# [WHAT TO WORK ON]
Every line of the data below should be printed exactly.

# [DATASET EXCERPT]
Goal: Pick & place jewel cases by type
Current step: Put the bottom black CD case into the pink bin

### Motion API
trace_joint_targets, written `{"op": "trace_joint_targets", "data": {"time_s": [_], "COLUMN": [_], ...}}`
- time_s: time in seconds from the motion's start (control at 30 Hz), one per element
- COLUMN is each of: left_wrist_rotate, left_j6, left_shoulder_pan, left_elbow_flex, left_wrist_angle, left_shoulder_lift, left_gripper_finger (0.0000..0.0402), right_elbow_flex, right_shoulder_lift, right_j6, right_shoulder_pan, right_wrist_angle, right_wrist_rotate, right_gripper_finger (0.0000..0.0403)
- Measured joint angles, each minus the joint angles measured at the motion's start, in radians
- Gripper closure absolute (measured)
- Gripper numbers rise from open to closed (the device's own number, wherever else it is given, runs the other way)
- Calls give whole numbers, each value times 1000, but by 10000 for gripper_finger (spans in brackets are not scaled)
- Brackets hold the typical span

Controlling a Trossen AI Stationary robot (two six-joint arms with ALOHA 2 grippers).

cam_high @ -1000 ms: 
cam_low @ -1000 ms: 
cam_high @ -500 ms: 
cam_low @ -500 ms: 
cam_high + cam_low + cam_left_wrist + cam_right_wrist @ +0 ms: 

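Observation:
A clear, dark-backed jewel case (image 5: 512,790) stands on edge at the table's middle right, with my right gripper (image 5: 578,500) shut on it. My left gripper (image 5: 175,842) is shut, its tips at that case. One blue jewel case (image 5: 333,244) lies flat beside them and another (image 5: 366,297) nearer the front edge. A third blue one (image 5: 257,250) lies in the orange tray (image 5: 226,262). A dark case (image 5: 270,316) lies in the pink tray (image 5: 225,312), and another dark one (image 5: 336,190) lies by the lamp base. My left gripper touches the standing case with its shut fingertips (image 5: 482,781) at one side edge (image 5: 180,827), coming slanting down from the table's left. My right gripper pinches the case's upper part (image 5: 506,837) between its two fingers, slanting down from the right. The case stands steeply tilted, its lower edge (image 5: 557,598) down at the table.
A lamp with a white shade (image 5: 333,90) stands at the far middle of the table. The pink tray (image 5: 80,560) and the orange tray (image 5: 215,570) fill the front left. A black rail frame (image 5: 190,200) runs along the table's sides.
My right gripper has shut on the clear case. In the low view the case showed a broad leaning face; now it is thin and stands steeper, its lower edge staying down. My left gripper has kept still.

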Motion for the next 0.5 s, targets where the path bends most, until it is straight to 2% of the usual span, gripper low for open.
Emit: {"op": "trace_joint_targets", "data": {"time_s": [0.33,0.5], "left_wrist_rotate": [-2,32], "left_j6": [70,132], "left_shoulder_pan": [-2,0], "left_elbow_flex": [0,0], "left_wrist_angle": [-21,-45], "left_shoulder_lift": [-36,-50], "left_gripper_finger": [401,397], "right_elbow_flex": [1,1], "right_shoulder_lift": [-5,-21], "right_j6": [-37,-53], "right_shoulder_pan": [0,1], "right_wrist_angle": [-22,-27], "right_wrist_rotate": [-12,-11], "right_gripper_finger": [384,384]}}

# [EXERCISE ANSWER]
Goal: Pick & place jewel cases by type
Current step: Put the bottom black CD case into the pink bin

### Motion API
trace_joint_targets, written `{"op": "trace_joint_targets", "data": {"time_s": [_], "COLUMN": [_], ...}}`
- time_s: time in seconds from the motion's start (control at 30 Hz), one per element
- COLUMN is each of: left_wrist_rotate, left_j6, left_shoulder_pan, left_elbow_flex, left_wrist_angle, left_shoulder_lift, left_gripper_finger (0.0000..0.0402), right_elbow_flex, right_shoulder_lift, right_j6, right_shoulder_pan, right_wrist_angle, right_wrist_rotate, right_gripper_finger (0.0000..0.0403)
- Measured joint angles, each minus the joint angles measured at the motion's start, in radians
- Gripper closure absolute (measured)
- Gripper numbers rise from open to closed (the device's own number, wherever else it is given, runs the other way)
- Calls give whole numbers, each value times 1000, but by 10000 for gripper_finger (spans in brackets are not scaled)
- Brackets hold the typical span

Controlling a Trossen AI Stationary robot (two six-joint arms with ALOHA 2 grippers).

cam_high @ -1000 ms: 
cam_low @ -1000 ms: 
cam_high @ -500 ms: 
cam_low @ -500 ms: 
cam_high + cam_low + cam_left_wrist + cam_right_wrist @ +0 ms: 

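Observation:
A clear, dark-backed jewel case (image 5: 512,790) stands on edge at the table's middle right, with my right gripper (image 5: 578,500) shut on it. My left gripper (image 5: 175,842) is shut, its tips at that case. One blue jewel case (image 5: 333,244) lies flat beside them and another (image 5: 366,297) nearer the front edge. A third blue one (image 5: 257,250) lies in the orange tray (image 5: 226,262). A dark case (image 5: 270,316) lies in the pink tray (image 5: 225,312), and another dark one (image 5: 336,190) lies by the lamp base. My left gripper touches the standing case with its shut fingertips (image 5: 482,781) at one side edge (image 5: 180,827), coming slanting down from the table's left. My right gripper pinches the case's upper part (image 5: 506,837) between its two fingers, slanting down from the right. The case stands steeply tilted, its lower edge (image 5: 557,598) down at the table.
A lamp with a white shade (image 5: 333,90) stands at the far middle of the table. The pink tray (image 5: 80,560) and the orange tray (image 5: 215,570) fill the front left. A black rail frame (image 5: 190,200) runs along the table's sides.
My right gripper has shut on the clear case. In the low view the case showed a broad leaning face; now it is thin and stands steeper, its lower edge staying down. My left gripper has kept still.
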
Motion for the next 0.5 s, targets where the path bends most, until it is straight to 2% of the usual span, gripper low for open.
Emit: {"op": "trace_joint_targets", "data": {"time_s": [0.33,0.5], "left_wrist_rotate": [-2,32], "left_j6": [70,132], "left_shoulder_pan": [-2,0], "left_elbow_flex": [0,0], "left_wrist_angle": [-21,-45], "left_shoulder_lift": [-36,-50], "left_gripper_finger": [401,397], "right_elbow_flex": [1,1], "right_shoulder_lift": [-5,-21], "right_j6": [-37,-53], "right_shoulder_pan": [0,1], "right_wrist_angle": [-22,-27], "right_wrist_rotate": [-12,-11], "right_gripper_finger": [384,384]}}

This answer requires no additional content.